------ Exercise inputs ------

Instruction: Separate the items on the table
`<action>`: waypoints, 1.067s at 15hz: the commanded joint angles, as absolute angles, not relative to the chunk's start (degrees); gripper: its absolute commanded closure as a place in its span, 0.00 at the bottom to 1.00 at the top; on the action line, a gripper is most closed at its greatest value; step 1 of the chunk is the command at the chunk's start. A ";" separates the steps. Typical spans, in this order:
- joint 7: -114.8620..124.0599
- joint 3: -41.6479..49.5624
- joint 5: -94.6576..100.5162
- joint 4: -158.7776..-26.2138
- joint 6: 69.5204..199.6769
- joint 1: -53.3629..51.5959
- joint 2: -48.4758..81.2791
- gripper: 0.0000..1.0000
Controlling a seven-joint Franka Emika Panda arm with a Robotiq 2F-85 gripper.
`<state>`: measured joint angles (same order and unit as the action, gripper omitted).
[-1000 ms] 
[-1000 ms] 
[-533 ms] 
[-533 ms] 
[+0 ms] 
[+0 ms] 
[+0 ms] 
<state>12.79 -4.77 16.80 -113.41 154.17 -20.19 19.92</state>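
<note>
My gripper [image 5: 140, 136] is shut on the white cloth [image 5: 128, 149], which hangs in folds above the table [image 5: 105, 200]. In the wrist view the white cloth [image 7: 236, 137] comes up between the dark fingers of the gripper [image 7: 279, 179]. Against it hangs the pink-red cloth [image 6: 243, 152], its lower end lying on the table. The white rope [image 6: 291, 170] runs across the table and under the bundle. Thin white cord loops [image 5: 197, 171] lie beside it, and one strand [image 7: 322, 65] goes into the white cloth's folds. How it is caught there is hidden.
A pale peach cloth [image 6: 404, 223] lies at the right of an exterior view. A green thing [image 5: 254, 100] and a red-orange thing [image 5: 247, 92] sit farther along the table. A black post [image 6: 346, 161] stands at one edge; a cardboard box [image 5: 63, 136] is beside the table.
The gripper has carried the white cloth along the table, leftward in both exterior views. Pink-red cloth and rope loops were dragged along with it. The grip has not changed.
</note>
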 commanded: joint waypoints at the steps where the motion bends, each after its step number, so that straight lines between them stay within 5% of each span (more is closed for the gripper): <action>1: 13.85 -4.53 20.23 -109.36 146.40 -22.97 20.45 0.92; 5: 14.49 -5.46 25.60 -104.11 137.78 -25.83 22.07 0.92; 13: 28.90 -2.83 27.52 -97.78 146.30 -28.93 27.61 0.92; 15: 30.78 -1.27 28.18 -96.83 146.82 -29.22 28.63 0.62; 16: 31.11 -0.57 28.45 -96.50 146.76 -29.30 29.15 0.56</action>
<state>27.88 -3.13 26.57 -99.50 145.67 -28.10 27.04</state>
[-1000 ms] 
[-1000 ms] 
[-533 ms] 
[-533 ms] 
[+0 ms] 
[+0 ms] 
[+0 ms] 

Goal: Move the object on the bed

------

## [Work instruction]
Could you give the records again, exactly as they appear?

## [Result]
Instruction: Separate the items on the table
`<action>`: waypoints, 1.067s at 15hz: the commanded joint angles, as absolute angles, not relative to the chunk's start (degrees); gripper: its absolute commanded closure as a place in its span, 0.00 at the bottom to 1.00 at the top; on the action line, a gripper is most closed at its greatest value; step 1 of the chunk is the command at the chunk's start. A ";" separates the steps. Typical spans, in this order:
- joint 7: -114.8620..124.0599
- joint 3: -41.6479..49.5624
- joint 5: -94.6576..100.5162
- joint 4: -158.7776..-26.2138
- joint 6: 69.5204..199.6769
- joint 1: -53.3629..51.5959
- joint 2: -48.4758..81.2791
- gripper: 0.0000..1.0000
Controlling a seven-joint Franka Emika Panda arm with a Robotiq 2F-85 gripper.
`<state>`: measured joint angles (same order and unit as the action, gripper omitted).
[-1000 ms] 
[-1000 ms] 
[-533 ms] 
[-533 ms] 
[+0 ms] 
[+0 ms] 
[+0 ms] 
<state>12.79 -4.77 16.80 -113.41 154.17 -20.19 19.92</state>
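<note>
My gripper [image 5: 140, 136] is shut on the white cloth [image 5: 128, 149], which hangs in folds above the table [image 5: 105, 200]. In the wrist view the white cloth [image 7: 236, 137] comes up between the dark fingers of the gripper [image 7: 279, 179]. Against it hangs the pink-red cloth [image 6: 243, 152], its lower end lying on the table. The white rope [image 6: 291, 170] runs across the table and under the bundle. Thin white cord loops [image 5: 197, 171] lie beside it, and one strand [image 7: 322, 65] goes into the white cloth's folds. How it is caught there is hidden.
A pale peach cloth [image 6: 404, 223] lies at the right of an exterior view. A green thing [image 5: 254, 100] and a red-orange thing [image 5: 247, 92] sit farther along the table. A black post [image 6: 346, 161] stands at one edge; a cardboard box [image 5: 63, 136] is beside the table.
The gripper has carried the white cloth along the table, leftward in both exterior views. Pink-red cloth and rope loops were dragged along with it. The grip has not changed.
</note>
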 commanded: joint waypoints at the steps where the motion bends, each after its step number, so that straight lines between them stay within 5% of each span (more is closed for the gripper): <action>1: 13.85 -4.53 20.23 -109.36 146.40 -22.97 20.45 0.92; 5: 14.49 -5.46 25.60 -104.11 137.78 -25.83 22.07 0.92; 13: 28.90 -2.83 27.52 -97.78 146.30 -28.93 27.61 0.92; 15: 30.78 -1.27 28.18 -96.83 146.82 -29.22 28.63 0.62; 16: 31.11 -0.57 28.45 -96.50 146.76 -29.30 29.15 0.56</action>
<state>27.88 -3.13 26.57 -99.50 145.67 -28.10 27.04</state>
[-1000 ms] 
[-1000 ms] 
[-533 ms] 
[-533 ms] 
[+0 ms] 
[+0 ms] 
[+0 ms] 

Goal: Move the object on the bed

The answer requires no further additions.